• WHAT TO DO
Every line containing "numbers" should be identified and copied from the data below.

• SOURCE DATA
####

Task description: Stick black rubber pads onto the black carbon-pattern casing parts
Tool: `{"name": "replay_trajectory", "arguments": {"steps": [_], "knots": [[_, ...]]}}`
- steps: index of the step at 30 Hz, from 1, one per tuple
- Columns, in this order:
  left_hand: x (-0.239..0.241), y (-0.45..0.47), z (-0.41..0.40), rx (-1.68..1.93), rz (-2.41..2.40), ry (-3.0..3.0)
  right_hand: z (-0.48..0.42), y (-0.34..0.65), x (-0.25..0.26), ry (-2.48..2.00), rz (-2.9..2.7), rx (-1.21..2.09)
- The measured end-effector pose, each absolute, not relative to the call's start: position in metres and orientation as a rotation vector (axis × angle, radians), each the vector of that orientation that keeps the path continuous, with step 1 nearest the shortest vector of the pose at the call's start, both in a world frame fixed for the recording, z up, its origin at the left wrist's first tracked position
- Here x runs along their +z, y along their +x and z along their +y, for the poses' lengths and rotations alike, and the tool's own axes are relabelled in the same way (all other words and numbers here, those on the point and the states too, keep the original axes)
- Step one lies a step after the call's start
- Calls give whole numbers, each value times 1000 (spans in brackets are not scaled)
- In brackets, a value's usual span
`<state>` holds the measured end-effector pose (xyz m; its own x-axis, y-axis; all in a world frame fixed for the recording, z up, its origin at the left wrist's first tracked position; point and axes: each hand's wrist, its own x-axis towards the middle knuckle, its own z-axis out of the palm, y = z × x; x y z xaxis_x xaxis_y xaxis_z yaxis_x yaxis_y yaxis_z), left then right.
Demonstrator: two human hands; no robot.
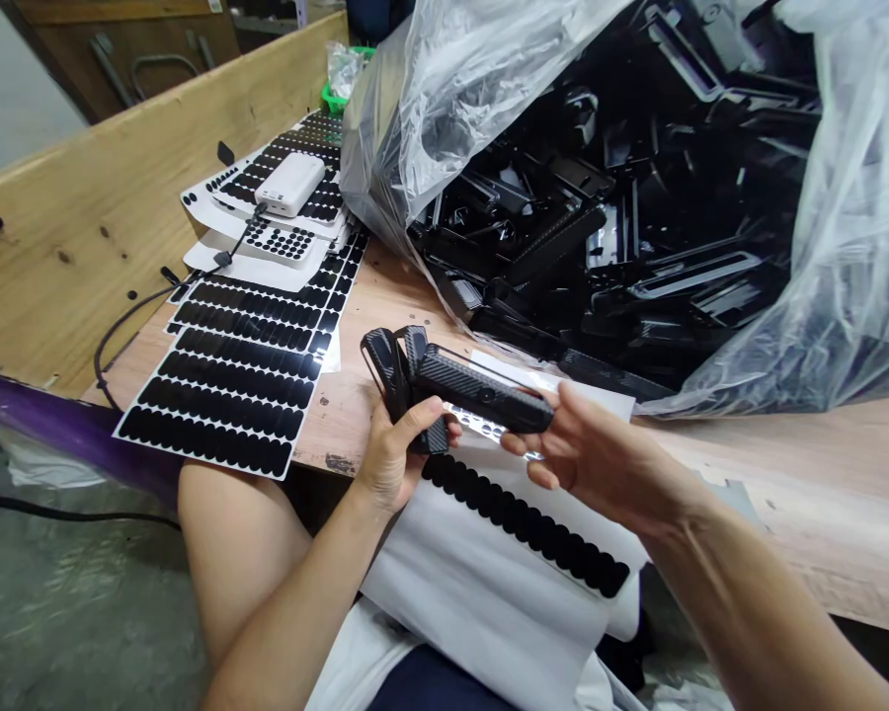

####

• ANSWER SPACE
- Here x runs along their +z, y along their +x and z along their +y, for the poses' lengths and rotations alike, and the tool's own axes are relabelled in the same way (all other words and numbers here, those on the point and the states too, keep the original axes)
- Calls give whole numbers, each value times 1000 (spans in brackets are not scaled)

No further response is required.